++++ Entries provided

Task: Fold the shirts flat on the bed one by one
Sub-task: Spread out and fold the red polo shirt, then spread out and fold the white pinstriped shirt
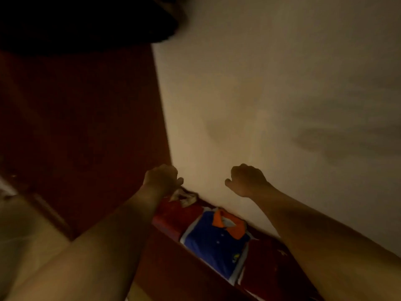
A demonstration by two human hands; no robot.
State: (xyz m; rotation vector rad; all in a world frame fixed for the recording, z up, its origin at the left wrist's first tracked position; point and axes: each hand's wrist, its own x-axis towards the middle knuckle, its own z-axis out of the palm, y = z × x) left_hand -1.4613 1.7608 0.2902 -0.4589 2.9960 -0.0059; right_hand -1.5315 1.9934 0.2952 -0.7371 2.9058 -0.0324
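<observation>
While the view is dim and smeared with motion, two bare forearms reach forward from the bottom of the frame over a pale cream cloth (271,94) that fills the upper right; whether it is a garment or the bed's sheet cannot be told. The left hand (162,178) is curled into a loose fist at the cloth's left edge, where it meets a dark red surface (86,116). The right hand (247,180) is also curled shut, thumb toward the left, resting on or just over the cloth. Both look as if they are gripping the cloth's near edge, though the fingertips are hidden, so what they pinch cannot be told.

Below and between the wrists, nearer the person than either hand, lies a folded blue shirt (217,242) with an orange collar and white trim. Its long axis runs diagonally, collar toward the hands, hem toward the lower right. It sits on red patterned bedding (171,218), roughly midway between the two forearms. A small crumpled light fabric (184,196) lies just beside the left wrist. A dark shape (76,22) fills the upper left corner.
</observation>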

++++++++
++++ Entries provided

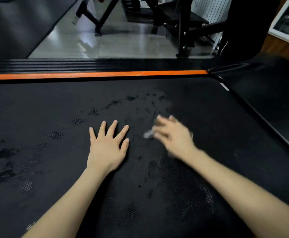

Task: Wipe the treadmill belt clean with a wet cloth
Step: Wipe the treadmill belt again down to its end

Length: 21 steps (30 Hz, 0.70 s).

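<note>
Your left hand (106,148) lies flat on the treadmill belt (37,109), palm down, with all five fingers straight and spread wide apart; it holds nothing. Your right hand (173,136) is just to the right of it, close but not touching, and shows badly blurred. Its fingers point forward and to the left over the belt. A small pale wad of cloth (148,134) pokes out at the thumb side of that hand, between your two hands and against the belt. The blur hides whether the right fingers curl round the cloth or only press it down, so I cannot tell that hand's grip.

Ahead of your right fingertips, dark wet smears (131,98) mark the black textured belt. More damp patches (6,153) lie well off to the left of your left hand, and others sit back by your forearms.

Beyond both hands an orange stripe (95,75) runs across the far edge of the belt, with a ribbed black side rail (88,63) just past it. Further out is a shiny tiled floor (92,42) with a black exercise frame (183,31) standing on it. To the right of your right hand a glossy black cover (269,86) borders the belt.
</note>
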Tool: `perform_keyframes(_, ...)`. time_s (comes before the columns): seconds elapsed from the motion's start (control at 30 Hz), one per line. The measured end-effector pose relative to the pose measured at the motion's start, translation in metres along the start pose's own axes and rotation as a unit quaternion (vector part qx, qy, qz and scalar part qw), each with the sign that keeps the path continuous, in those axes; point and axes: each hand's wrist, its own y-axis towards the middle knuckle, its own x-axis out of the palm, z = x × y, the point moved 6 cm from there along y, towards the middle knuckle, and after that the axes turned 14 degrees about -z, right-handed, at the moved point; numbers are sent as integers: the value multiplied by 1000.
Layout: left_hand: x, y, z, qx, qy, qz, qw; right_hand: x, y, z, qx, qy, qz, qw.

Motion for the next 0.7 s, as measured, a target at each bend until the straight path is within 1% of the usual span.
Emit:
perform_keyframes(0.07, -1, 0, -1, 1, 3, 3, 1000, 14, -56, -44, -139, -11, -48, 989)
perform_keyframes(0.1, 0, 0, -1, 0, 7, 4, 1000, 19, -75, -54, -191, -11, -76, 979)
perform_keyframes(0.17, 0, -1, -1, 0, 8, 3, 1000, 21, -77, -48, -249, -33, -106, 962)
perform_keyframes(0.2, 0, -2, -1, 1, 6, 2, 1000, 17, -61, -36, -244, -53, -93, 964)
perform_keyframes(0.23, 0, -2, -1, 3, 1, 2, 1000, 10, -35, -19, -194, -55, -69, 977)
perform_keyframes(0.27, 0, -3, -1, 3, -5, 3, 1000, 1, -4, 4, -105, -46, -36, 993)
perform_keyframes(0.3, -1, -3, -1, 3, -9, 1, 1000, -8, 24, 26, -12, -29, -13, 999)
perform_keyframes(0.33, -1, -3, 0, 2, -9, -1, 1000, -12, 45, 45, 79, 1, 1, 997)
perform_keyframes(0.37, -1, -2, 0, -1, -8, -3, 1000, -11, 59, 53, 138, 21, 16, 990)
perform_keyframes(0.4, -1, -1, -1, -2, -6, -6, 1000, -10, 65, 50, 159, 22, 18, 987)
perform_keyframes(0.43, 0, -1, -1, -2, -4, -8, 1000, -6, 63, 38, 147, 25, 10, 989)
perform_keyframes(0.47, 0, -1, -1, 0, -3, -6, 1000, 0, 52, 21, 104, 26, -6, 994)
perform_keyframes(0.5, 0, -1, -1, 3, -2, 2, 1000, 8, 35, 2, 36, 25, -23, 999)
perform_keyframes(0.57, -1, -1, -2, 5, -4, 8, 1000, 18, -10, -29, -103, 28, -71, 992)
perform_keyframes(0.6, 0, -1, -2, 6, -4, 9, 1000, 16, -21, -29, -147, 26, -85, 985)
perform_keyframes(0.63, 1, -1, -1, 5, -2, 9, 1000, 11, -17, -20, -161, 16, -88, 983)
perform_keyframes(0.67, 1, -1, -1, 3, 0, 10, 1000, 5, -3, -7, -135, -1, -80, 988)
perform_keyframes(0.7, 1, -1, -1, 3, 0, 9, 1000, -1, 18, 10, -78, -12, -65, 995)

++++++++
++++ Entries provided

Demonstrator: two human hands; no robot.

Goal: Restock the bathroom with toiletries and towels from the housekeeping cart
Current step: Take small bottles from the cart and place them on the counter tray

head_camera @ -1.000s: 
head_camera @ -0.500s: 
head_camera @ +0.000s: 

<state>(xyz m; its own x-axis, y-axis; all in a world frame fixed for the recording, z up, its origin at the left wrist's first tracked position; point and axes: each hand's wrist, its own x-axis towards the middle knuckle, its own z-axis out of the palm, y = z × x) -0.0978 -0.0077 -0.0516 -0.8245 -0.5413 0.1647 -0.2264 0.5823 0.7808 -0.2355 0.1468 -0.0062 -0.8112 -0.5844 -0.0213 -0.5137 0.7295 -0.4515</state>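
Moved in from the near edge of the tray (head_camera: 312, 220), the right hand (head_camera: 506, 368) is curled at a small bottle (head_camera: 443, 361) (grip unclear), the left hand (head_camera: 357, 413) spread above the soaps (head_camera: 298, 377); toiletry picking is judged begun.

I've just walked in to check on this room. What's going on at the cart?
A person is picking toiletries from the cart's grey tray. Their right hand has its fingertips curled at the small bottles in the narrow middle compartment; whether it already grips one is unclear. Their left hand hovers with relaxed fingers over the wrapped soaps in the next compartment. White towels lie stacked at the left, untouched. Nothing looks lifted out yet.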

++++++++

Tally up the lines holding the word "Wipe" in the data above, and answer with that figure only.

▶ Solution below
2